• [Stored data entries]
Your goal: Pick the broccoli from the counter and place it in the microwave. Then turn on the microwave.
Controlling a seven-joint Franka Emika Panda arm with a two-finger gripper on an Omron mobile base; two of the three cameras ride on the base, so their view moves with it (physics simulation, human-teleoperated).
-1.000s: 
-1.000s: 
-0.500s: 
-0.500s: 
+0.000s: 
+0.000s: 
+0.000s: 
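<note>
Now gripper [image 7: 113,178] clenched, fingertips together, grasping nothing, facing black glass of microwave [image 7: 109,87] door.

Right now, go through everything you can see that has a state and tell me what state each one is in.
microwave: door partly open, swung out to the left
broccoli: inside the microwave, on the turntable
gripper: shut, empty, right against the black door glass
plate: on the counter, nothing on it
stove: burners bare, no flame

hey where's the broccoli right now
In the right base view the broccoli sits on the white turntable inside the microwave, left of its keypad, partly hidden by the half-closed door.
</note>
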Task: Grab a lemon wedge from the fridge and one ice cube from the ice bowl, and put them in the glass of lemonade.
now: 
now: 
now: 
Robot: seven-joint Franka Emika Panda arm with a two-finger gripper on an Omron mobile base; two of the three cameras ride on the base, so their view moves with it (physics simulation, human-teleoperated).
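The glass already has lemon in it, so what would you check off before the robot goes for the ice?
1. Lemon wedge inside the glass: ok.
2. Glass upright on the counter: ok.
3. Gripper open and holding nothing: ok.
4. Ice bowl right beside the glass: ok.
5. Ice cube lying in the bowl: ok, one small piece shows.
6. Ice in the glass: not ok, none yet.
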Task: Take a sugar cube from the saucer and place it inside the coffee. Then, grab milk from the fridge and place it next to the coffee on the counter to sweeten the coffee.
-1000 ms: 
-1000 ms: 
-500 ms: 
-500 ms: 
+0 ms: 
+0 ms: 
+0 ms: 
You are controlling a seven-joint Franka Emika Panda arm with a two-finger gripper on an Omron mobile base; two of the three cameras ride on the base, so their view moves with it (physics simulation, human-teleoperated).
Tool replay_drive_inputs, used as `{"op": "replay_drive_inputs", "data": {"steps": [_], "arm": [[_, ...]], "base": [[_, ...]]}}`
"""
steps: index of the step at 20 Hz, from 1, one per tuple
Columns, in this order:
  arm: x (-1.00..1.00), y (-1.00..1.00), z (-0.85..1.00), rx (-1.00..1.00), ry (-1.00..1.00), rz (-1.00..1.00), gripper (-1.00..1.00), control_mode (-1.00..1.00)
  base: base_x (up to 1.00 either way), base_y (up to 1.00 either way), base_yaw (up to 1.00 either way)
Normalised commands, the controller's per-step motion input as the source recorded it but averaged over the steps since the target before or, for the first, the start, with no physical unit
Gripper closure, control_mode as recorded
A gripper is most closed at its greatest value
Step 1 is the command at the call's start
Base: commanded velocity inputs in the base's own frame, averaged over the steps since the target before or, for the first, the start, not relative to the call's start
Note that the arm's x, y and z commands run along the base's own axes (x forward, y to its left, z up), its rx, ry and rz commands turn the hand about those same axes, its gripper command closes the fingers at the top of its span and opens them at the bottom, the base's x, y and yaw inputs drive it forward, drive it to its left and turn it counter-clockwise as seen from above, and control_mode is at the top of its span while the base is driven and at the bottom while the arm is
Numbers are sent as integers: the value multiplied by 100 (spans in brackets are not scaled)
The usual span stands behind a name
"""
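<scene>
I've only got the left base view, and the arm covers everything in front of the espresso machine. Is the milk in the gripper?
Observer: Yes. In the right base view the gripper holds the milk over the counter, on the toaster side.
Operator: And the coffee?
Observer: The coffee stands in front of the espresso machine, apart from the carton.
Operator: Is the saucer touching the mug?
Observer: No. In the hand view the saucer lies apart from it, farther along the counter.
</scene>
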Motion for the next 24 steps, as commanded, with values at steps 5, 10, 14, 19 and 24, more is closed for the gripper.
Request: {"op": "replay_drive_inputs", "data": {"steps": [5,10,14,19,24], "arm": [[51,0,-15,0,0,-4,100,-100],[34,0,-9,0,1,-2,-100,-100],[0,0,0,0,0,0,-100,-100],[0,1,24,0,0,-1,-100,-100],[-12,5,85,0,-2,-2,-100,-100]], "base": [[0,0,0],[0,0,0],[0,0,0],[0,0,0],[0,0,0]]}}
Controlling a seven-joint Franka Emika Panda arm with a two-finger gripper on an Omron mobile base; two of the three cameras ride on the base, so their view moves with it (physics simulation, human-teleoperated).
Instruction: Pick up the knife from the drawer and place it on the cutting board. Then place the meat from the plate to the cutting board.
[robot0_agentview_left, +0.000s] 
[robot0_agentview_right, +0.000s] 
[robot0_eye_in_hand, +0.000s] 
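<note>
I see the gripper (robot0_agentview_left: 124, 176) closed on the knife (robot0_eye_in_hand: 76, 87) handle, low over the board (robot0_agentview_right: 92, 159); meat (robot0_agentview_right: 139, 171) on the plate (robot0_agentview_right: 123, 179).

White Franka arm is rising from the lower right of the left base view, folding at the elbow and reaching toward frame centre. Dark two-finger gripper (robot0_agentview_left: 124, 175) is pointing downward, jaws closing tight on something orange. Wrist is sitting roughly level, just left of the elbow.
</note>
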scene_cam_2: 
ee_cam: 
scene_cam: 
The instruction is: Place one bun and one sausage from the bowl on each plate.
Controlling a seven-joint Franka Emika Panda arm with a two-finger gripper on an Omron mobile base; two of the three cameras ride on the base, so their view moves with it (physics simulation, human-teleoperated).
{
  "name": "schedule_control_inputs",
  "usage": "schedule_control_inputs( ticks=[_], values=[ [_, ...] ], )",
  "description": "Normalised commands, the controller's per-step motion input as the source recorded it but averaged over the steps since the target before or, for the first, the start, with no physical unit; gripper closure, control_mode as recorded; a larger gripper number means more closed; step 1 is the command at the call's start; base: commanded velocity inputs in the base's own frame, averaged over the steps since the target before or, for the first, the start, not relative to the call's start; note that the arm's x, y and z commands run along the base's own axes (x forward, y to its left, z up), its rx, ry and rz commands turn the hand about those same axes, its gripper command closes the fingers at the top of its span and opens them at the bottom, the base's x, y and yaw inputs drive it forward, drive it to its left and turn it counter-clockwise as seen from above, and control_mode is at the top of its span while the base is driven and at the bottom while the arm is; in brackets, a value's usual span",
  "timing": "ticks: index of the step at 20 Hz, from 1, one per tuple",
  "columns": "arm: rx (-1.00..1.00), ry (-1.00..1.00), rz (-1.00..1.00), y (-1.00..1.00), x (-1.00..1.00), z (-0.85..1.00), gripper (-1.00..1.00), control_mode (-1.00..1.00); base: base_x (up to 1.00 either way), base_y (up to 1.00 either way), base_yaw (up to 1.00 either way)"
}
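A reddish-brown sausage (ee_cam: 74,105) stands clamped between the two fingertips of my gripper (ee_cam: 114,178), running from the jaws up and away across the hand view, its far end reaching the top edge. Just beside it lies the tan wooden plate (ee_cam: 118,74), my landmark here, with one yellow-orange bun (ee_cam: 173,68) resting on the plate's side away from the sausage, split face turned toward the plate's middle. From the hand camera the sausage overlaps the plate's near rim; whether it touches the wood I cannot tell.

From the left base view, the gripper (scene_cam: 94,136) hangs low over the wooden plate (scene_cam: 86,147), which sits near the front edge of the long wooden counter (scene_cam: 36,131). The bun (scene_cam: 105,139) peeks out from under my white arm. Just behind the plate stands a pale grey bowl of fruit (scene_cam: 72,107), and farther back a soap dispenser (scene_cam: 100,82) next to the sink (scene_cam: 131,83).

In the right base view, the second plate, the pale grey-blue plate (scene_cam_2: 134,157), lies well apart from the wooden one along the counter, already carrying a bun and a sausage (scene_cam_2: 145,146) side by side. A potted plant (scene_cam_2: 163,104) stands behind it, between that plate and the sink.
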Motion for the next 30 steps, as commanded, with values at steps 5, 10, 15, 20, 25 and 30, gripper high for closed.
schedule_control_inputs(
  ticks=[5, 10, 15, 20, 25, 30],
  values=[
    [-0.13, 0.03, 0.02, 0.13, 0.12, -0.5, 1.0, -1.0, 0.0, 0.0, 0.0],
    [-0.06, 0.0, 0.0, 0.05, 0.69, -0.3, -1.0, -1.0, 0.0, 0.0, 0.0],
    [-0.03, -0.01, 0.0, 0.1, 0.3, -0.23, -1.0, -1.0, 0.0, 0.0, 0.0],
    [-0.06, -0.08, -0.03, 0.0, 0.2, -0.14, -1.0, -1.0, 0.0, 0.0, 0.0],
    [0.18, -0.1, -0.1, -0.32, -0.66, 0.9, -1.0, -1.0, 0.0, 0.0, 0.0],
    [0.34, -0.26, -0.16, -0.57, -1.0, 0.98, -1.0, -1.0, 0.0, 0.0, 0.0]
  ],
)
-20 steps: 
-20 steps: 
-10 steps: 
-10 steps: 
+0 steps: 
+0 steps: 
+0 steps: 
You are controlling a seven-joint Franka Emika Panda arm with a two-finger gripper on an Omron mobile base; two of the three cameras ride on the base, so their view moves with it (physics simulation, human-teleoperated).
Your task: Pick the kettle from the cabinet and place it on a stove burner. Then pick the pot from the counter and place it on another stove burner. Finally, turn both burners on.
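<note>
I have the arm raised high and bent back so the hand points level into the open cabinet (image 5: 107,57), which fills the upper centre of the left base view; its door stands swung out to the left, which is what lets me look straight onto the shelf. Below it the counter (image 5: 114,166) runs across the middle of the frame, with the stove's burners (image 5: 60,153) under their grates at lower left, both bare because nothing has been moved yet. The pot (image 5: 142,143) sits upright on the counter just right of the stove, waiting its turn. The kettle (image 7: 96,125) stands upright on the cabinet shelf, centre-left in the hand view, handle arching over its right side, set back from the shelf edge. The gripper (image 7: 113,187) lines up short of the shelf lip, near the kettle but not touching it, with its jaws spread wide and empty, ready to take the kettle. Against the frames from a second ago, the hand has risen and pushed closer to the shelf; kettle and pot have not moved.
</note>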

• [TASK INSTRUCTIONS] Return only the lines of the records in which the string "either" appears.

• [WRITTEN ANSWER]
  base: base_x (up to 1.00 either way), base_y (up to 1.00 either way), base_yaw (up to 1.00 either way)
  "columns": "arm: rx (-1.00..1.00), ry (-1.00..1.00), rz (-1.00..1.00), y (-1.00..1.00), x (-1.00..1.00), z (-0.85..1.00), gripper (-1.00..1.00), control_mode (-1.00..1.00); base: base_x (up to 1.00 either way), base_y (up to 1.00 either way), base_yaw (up to 1.00 either way)"

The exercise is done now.